Photos by Dr. Edward Kohut, all rights reserved, used by permission, 2009
Many times people think that volcanic eruptions affect the economy through the destruction inflicted upon the landscape during an eruption: lahars and pyroclastic flows destroying bridges and homes, ash ruining crops and water, lava flows overunning communities. However, in Hawai’i, a new effect of volcanism has been seen in the agriculture of the state. The volcanic fog – or “vog” as its called – has been causing major problems with farms on the Big Island of Hawai’i. Since the new activity at Halemaumau (see above) began last year, Kilaeua has been spewing much larger volumes (2-4 times more) of volcanic gases such as sulfur dioxide, carbon dioxide, water and carbon monoxide than in previous years. These gases form a brown fog that is caustic to most animals and plants. The sulfur dioxide, in particular, has caused many crops to fail thanks to the production of sulfuric acid with the sulfur dioxide interacts with water – think of it as a very concentrated version of “acid rain” that is seen in the eastern United States.
The solution to this would either be to build “vog-proof” air-filtering greenhouses or planting a limited set of plants that seem to withstand the effects of the vog.

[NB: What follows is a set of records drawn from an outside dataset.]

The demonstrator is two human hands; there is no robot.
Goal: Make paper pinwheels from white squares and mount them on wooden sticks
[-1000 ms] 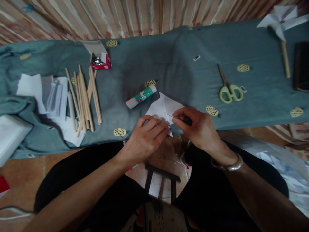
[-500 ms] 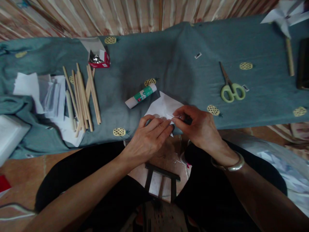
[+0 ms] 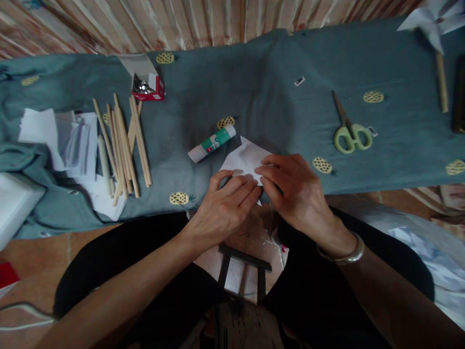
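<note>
Teal pineapple-print cloth (image 3: 261, 97) underneath; my left hand (image 3: 221, 209) and right hand (image 3: 296, 190) meet, pinching the folded white paper (image 3: 246, 156); I'd press evenly.

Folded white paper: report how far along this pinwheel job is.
Done: one finished paper pinwheel lies far right; scissors lie aside. In hand: left hand and right hand pinch the folded white paper. Left to do: no stick joined yet; wooden sticks lie apart at the left.
</note>
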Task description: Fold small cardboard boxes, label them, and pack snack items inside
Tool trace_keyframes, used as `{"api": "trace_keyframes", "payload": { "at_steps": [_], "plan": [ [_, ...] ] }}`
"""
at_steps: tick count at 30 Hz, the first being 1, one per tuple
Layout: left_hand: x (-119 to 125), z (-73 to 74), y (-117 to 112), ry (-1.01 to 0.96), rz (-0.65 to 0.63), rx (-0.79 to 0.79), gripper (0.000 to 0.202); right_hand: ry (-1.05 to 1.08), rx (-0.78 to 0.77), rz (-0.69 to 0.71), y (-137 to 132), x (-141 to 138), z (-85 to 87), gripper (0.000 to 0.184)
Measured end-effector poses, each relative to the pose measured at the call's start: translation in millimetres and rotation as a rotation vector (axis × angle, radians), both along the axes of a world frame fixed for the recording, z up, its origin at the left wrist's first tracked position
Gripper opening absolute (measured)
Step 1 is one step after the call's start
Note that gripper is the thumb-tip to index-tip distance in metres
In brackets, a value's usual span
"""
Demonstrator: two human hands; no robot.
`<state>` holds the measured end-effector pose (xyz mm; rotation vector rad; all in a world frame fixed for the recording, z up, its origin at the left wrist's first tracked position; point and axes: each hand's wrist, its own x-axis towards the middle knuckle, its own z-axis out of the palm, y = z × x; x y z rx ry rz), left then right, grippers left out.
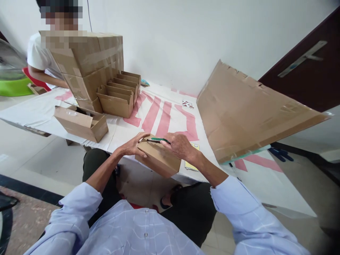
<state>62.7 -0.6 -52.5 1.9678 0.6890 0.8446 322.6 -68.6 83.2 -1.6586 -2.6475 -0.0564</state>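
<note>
A closed brown cardboard box (162,161) rests at the front edge of the cloth-covered table, turned at an angle. My left hand (134,146) grips its left end, thumb along the near side and fingers at the far top edge. My right hand (179,144) is closed around a slim green utility knife (159,139), held almost flat over the box top, its tip pointing left towards my left fingers. Whether the tip touches the cardboard I cannot tell. Yellow printed cards (191,165) lie just right of the box, partly behind my right wrist.
An open box (79,124) stands at the table's left edge. Behind it are stacked cartons (87,60) and several open narrow boxes (117,101). A large cardboard sheet (255,109) leans at the right. A co-worker (39,60) sits beyond the cartons. A small printed card (187,104) lies farther back.
</note>
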Motion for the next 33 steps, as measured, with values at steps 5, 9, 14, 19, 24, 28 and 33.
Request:
{"api": "trace_keyframes", "payload": {
  "at_steps": [5, 9, 14, 19, 24, 28, 33],
  "plan": [
    [0, -7.0, -5, -0.023, 0.032, 0.026, 0.113, -0.057, -0.011, 0.022, -10, 24, -2.7, 0.032],
    [-1, -7.8, -9, -0.026, 0.037, 0.034, 0.111, -0.051, -0.02, 0.042, -20, 53, -0.3, 0.029],
    [-5, -5.4, -21, -0.022, 0.103, 0.029, 0.104, -0.004, -0.031, -0.027, -41, 104, 12.0, 0.032],
    [-22, -6.9, -41, -0.013, 0.301, 0.005, 0.108, 0.182, 0.078, -0.227, -71, 170, 18.9, 0.04],
    [-45, -2.5, -47, -0.084, 0.271, -0.074, 0.08, 0.397, 0.168, -0.501, -93, 225, -62.4, 0.044],
    [-56, 10.8, -35, -0.027, 0.177, -0.097, 0.045, 0.375, 0.262, -0.75, -104, 260, -157.0, 0.04],
    [-55, 20.4, -17, 0.058, 0.183, -0.043, 0.057, 0.349, 0.273, -0.884, -103, 280, -201.3, 0.039]
  ]
}}
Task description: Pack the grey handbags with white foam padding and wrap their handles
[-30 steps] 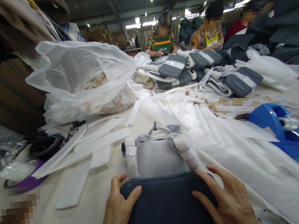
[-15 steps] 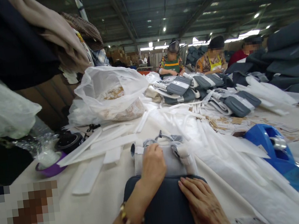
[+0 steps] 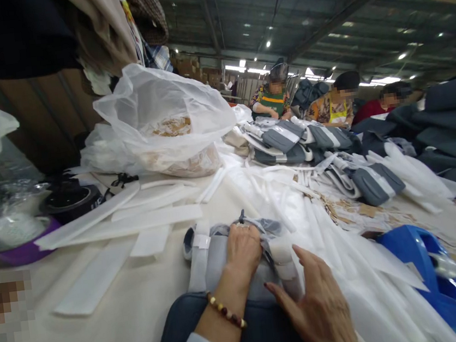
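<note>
A bag lies on the table in front of me, with a dark blue-grey panel toward me and lighter grey fabric beyond it. White foam wraps a strap on the left and another on the right. At the bag's far end, my left hand is closed over the grey fabric, its fingertips hidden. My right hand is open beside the right strap, thumb and fingers apart, holding nothing.
White foam strips and a purple tape roll lie to the left. Behind stands a clear plastic sack. A blue tape dispenser is at right. Finished-looking grey bags are piled farther back, where several co-workers sit.
My right hand has lifted off the dark panel and moved forward to the right strap, fingers spreading. My left hand stays closed at the bag's far end. The view has tilted and shifted.
</note>
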`<state>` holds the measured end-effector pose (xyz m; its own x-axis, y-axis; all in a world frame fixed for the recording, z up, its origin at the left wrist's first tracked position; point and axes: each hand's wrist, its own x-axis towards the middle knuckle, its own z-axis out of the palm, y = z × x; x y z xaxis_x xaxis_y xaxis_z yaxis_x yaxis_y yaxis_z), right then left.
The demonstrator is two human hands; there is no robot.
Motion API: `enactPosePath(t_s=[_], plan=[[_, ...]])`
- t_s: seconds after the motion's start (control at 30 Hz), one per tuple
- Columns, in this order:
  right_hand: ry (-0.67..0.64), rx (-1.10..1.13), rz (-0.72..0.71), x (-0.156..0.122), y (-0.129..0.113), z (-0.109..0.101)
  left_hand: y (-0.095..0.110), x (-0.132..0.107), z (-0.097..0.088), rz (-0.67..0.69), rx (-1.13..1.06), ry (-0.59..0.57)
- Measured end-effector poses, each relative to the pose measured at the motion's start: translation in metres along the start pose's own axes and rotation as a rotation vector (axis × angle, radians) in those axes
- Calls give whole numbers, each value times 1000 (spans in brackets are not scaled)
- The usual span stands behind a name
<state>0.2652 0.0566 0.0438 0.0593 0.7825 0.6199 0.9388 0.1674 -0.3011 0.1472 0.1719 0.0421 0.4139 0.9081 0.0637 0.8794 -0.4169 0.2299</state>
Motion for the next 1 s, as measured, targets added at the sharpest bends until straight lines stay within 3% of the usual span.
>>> enactPosePath(t_s=[0.07,0.17,0.23,0.3,0.37,0.43,0.53,0.6,0.7,0.83,1.0], plan=[[-149,166,213,18,0,4,-2,2,2,13,-22,-1],[-395,631,620,30,9,9,-4,4,4,33,-51,-1],[-450,988,829,31,17,14,-5,3,5,40,-60,-4],[-443,1175,895,30,23,20,-5,2,4,45,-63,-13],[-429,1043,828,31,27,25,-5,2,2,57,-59,-24],[-373,682,677,32,28,24,-5,1,1,63,-45,-34],[-93,178,340,24,26,15,-4,2,-1,53,-15,-47],[64,73,84,8,18,11,-4,3,-3,60,0,-59],[130,84,-210,-22,-1,18,-3,5,-6,79,20,-74],[70,11,-273,-42,-16,40,-3,8,-8,119,33,-97],[37,-133,-309,-47,-9,58,-10,19,-1,175,-54,-113]])
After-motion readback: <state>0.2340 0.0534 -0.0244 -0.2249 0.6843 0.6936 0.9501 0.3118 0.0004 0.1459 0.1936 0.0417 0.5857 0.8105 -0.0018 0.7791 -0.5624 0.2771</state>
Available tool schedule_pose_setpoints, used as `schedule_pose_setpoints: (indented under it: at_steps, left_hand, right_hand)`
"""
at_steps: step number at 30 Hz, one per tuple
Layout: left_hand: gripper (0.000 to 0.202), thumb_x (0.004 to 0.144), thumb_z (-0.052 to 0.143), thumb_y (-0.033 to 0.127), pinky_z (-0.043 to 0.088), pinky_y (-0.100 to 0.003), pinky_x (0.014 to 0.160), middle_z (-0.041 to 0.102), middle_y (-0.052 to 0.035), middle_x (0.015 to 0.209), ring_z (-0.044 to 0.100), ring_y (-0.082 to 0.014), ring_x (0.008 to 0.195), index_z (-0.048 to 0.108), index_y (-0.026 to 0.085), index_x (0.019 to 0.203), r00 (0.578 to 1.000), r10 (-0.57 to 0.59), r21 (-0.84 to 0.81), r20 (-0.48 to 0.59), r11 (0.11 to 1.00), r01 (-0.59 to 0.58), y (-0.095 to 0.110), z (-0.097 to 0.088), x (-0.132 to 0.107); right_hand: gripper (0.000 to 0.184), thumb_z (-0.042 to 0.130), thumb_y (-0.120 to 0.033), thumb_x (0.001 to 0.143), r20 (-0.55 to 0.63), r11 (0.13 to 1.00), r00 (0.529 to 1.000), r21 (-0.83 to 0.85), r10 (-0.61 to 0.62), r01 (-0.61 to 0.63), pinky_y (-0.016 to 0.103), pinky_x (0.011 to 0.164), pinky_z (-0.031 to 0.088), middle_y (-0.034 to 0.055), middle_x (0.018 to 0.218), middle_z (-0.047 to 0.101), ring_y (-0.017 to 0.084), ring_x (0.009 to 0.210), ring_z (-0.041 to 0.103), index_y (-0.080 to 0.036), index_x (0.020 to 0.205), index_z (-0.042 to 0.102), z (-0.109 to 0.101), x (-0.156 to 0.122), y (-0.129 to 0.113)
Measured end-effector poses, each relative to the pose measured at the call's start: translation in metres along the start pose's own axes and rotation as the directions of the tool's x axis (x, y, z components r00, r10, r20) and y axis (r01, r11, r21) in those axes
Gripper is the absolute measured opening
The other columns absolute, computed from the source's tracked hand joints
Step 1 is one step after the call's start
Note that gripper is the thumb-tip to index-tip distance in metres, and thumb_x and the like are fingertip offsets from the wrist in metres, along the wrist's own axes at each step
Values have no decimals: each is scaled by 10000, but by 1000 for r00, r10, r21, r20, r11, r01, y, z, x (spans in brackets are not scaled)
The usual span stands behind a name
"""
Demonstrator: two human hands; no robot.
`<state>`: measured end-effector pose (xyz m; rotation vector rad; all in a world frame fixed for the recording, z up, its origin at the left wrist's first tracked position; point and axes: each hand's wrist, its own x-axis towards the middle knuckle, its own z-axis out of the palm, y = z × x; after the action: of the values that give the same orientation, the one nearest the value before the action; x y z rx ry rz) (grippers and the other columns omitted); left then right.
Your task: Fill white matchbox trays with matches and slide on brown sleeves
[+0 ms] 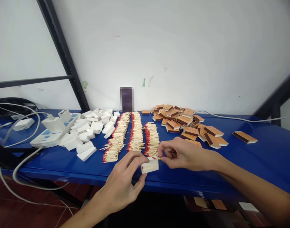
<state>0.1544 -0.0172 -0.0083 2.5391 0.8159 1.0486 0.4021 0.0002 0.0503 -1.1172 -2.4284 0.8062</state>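
- A white wall stands behind everything, with a few small marks on it.
- The blue table spreads out in front of me, bearing all that I work with.
- A black metal frame slants along the left side, in front of the wall.
- A heap of orange-brown matchboxes lies toward the back, right of centre.
- A heap of white box trays lies left of centre, beside the matches.
- Three long rows of matches run between the two heaps: the left row, the middle row and the shorter right row, most red heads to the left.
- A white power strip with plugs in it sits just left of the trays.
- My left hand grips a tray at its left end, fingers over the far side and thumb at the near side.
- My right hand is pinched narrow, thumb and forefinger together on a match.
- One loose matchbox lies apart, far to the right.
- The held tray is near the table's front edge, its open side showing a match within.
- The pinched match is at the tray's far edge; I cannot tell whether they touch.
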Motion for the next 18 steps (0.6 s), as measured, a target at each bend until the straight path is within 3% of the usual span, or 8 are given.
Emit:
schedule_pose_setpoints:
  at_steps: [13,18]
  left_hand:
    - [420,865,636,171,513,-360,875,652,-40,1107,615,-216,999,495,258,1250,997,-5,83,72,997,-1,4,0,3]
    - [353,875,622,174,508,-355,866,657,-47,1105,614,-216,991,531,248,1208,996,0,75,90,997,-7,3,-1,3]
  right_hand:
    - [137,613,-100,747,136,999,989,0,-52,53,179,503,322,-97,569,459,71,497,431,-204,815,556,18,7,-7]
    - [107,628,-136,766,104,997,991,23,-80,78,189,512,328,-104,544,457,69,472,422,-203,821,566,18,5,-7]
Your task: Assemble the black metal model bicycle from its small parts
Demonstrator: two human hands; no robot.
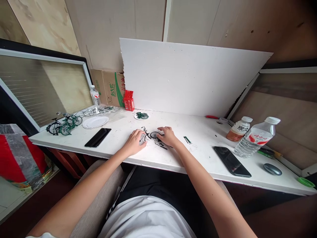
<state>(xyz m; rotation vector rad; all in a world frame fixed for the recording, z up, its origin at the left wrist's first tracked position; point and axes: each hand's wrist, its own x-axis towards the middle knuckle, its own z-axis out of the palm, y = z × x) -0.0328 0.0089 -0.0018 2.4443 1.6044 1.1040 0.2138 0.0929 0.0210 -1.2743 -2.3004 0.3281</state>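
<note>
My left hand (135, 142) rests low over the white table, fingers curled and thumb bent around the front part of a small dark model bicycle (143, 129) with handlebars. Beside it my right hand (168, 136) has its thumb and fingers bent at a small black spoked wheel (154, 135). Its palm hides part of what it touches. Whether the wheel and the front part are joined cannot be made out. Thin black plastic pieces (162, 146) lie on the table just below the right hand. To the right of that hand is a small green plastic strip (187, 140).
Assembled model bicycles (65, 124) stand at the left, near white paper plates (96, 122) and a phone (98, 137). Green parts sit on a small plate (135, 116) behind my hands. On the right are another phone (231, 161), bottles (257, 137) and a mouse (272, 169).
</note>
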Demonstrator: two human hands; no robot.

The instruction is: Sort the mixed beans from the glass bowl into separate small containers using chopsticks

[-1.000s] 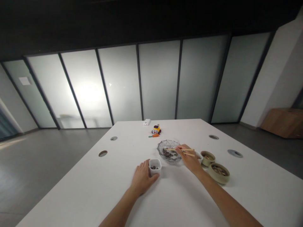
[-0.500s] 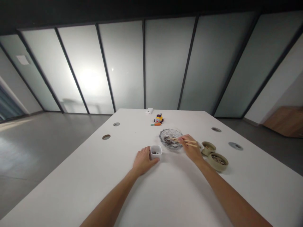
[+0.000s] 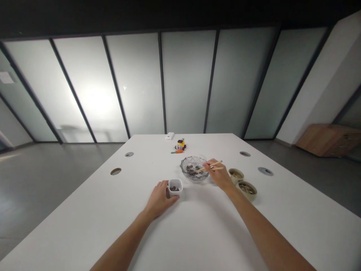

Alternately, one can hope that the gas emissions from Kilaeau will return to lower levels, allowing for the plants to survive. In any of these cases, the growers on the island face a large financial hardship in order to keep their businesses alive in the face of the volcano. This passive destruction of plants by Kilaeua shows how even when a volcano seems to be benign, it can inflict millions of dollars of damage on the local economy.